La guerre en cours
May Day, ça pourrait être le bout d’une chanson de Bourvil, joyeuse et tendre. Ou peut-être un clin d’œil au Joli mai de Chris Marker... A moins qu’il ne s’agisse d’un vocable guerrier, celui qui marque le jour où sont déclenchées les hostilités ? Finalement, le court métrage d’Olivier Magis et de Fedrik De Beul est un peu tout ça. Il démarre dans la lumière blanche d’une journée chaude dans un appartement bruxellois, celui de Thierry (incarné par Thierry Hellin), à qui l’on donnerait le bon Dieu sans confession.
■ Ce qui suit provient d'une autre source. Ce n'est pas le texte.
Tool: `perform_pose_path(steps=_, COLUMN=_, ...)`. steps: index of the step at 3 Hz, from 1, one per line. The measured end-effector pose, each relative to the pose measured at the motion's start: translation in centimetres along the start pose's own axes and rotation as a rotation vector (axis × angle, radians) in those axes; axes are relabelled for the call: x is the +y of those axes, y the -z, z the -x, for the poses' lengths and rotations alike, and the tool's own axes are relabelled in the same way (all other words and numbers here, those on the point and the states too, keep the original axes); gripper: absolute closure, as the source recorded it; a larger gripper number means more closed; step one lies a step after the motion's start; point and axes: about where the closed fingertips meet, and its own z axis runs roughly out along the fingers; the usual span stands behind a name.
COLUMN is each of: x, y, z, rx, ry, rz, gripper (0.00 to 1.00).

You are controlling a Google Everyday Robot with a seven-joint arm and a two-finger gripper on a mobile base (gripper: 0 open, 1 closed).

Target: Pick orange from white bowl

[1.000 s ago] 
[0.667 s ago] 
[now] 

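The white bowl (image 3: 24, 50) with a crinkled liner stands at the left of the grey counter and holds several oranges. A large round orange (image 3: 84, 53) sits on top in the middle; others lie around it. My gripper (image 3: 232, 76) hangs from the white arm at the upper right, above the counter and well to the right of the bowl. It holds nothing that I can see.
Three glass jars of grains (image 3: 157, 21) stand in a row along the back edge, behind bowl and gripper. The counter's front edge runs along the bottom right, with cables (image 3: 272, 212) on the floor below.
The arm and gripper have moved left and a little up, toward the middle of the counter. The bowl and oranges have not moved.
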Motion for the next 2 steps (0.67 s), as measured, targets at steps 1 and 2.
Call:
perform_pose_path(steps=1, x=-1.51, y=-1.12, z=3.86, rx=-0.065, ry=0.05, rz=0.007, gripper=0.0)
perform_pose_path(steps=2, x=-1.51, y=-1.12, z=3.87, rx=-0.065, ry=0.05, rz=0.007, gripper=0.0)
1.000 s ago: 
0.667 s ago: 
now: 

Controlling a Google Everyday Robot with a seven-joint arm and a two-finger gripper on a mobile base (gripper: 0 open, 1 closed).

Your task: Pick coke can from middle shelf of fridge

Mais c’est son boulot qu’il veut donner. Enfin, à certaines conditions. Et les hostilités sont déclarées...
May Day de Olivier Magis & Fedrik de Beul
Quatre murs, un salon, où vont s’entasser de plus en plus de gens. Un véritable microcosme cosmopolite, à l’image de Bruxelles, avec ses noirs, ses arabes, ses blancs, ses plus blancs que blancs… Un couple, une femme, des hommes surtout… Et même un vieux, qui débarque en retard (merveilleux Simon André, toujours délicatement à côté de sa plaque). Enfin il y a de tout dans cet appartement, de tout pour faire un monde. Et 1000 et 1 situations. Et puis Thierry explique la sienne : il doit se faire hospitaliser, il ne peut pas perdre son travail, il a besoin qu’on le remplace. Et il donnera son travail à celui qui acceptera d’en partager le plus largement le salaire avec lui. Une sorte de mise aux enchères à l’envers... Lentement mais sûrement, ça part en cacahuète.
May Day ressemble à une expérience, un pari, une histoire à mi-chemin de la fable et du rêve, comme y jouent les enfants : et si on disait que ? Sauf que là on « disait » pas que les princes charmants terrassent les dragons mais qu’on pousse le dragon jusqu’au bout pour voir qui il va griller. Filmé dans le vif d’un moment qui se déploie sous nos yeux, sans jamais quitter l’appartement, le film scrute l’évolution de cette expérience dont il a posé les premières hypothèses sur une question très concrète… D’abord policée, la situation peu-à-peu tombe son masque pour révéler toute sa cruauté. Se déploie alors les effets chez chacun et dans le groupe, de cette mise en concurrence abjecte. Mais le film réussit avec brio à aller jusqu’au bout en se tenant en équilibre entre le rire et le tragique, le burlesque et l’ignoble. Il force juste assez le trait pour flirter avec le grotesque et filer vers la parabole. Joyeusement impitoyable, sans avilir personne grâce à une bonne dose de tendresse (et la justesse de Thierry Hellin), May Day va tranquillement mais droit au but. Il cogne là où ça fait mal, au cœur du mal moderne, le travail des hommes à l’heure néolibérale, qui fait de chacun de nous, enfermé dans nos identités et nos situations précaires, à la fois une victime et un bourreau, rendu un peu fou ou malade de cet écartèlement. On rit, pour ne pas pleurer.